What factors define the interfaces available to system users?
Interfaces can range from standard equipment interfaces to desktop computers, to mobile phones, to augmented reality (AR) solutions. A mobile phone can serve as a low-cost AR device to provide accurate information as needed.
- DATA VIEWPOINT
- DEPLOYMENT CHALLENGES
What business challenges could impact Predictive Maintenance deployment?
A considerable amount of historical data must be available. In some cases high quality, useful data is readily available. In many cases, there is limited data or the data is not useful for designing the algorithm. IT capabilities should ideally be available in the customer organization but could also be outsourced.
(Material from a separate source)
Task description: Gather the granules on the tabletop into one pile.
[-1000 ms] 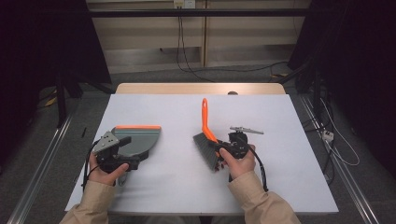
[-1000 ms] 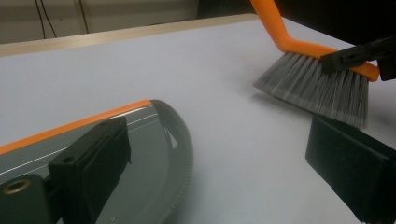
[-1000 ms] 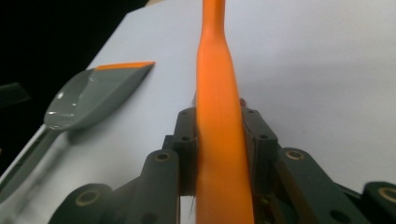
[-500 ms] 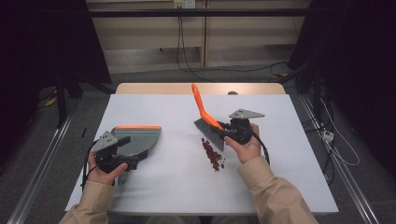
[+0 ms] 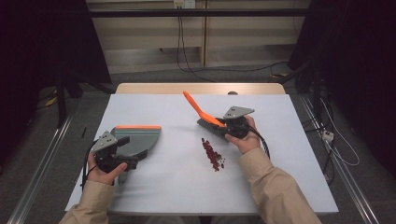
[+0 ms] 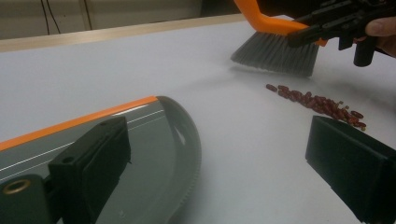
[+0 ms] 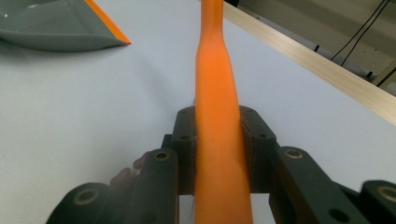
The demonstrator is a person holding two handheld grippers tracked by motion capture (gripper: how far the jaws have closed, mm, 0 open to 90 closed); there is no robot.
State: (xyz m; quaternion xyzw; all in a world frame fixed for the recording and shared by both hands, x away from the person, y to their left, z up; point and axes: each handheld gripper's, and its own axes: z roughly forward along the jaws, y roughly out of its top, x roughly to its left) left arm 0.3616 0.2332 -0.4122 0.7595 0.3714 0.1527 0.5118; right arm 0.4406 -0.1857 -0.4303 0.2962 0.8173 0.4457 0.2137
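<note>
Right tool (image 5: 223, 127) clamps the brush (image 5: 205, 120) by its orange handle, just beyond the beans (image 5: 212, 154). Left tool (image 5: 122, 154), jaws wide, holds nothing; the dustpan (image 5: 140, 137) lies left of the beans.

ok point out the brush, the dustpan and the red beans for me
brush (image 5: 211, 127), high view, on the grey bristle head
dustpan (image 5: 140, 139), high view, on the grey pan floor
red beans (image 5: 212, 154), high view, on the middle of the row

Orange-handled brush (image 5: 205, 119) tilted above red beans (image 5: 212, 154); grey dustpan (image 5: 137, 139) flat
</note>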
What integration challenges could impact Predictive Maintenance deployment?
Data sharing is a significant challenge both across companies (almost impossible) and even across equipment owned by one operator due to use of different communication protocols.
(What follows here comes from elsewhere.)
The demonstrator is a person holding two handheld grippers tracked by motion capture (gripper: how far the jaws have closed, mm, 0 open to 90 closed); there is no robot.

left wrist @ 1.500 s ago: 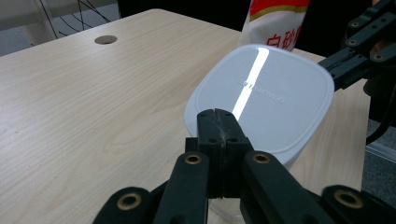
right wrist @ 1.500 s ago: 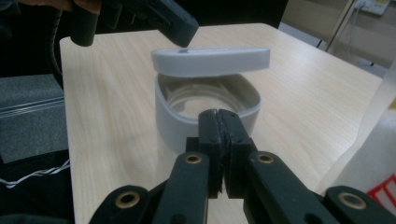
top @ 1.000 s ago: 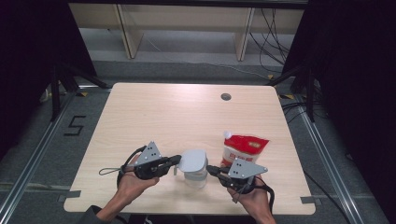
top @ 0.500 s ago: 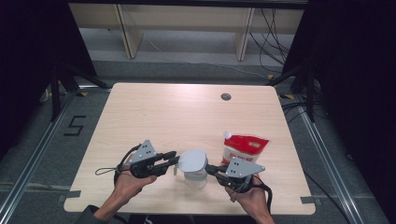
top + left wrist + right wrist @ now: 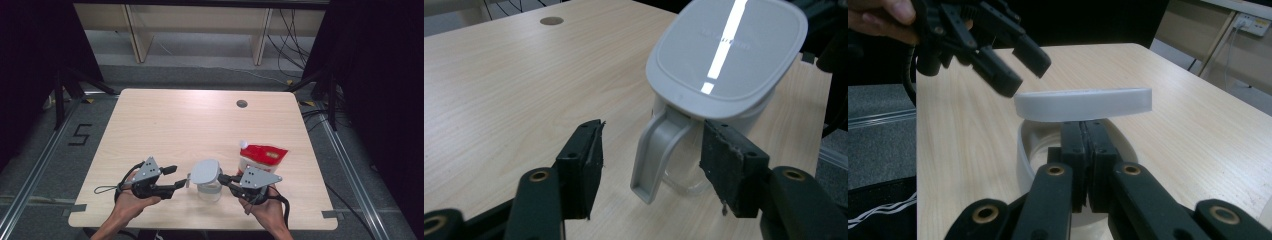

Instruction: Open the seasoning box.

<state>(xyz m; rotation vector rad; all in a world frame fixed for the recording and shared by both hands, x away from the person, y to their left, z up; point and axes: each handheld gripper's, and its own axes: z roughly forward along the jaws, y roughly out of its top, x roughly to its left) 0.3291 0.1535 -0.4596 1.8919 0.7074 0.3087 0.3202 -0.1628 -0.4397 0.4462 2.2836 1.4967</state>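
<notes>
Lid-opening looked to be the step in hand. Near the table's (image 5: 165, 120) front edge stood a clear container (image 5: 210, 191) with a grey lid (image 5: 205, 171) tilted up, its latch tab (image 5: 658, 152) hanging loose on the side away from the red pouch (image 5: 261, 157). The right gripper (image 5: 226, 178), just between container and pouch, had its jaws pressed together on the container's rim below the lid, steadying it. The left gripper (image 5: 176, 179), on the container's far side from the pouch, had just been opening; its pads (image 5: 584, 165) stood apart astride the tab without touching it. Next, I judged, the left gripper would need a fresh hold on the lid's edge to lift it clear while the right kept the container down.
</notes>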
What installation challenges could impact Predictive Maintenance deployment?
Deploying in process manufacturing or other facilities that are running 24/7 can be particularly challenging due to the need to install technology without disrupting operations. Green patch solutions that deploy a new system on a specific production line in a larger facility can be effective for establishing value before a large investment. Location can be a challenge in specific environments such as a deep earth mine or an offshore oil rig.
What regulatory challenges could impact Predictive Maintenance deployment?
Regulatory challenges vary greatly by industry. In medical and financial challenges can be significant. Any time data from a medical device is accessed or an external system impacts device operations there will be regulatory implications. The regulatory challenges will vary depending on the application.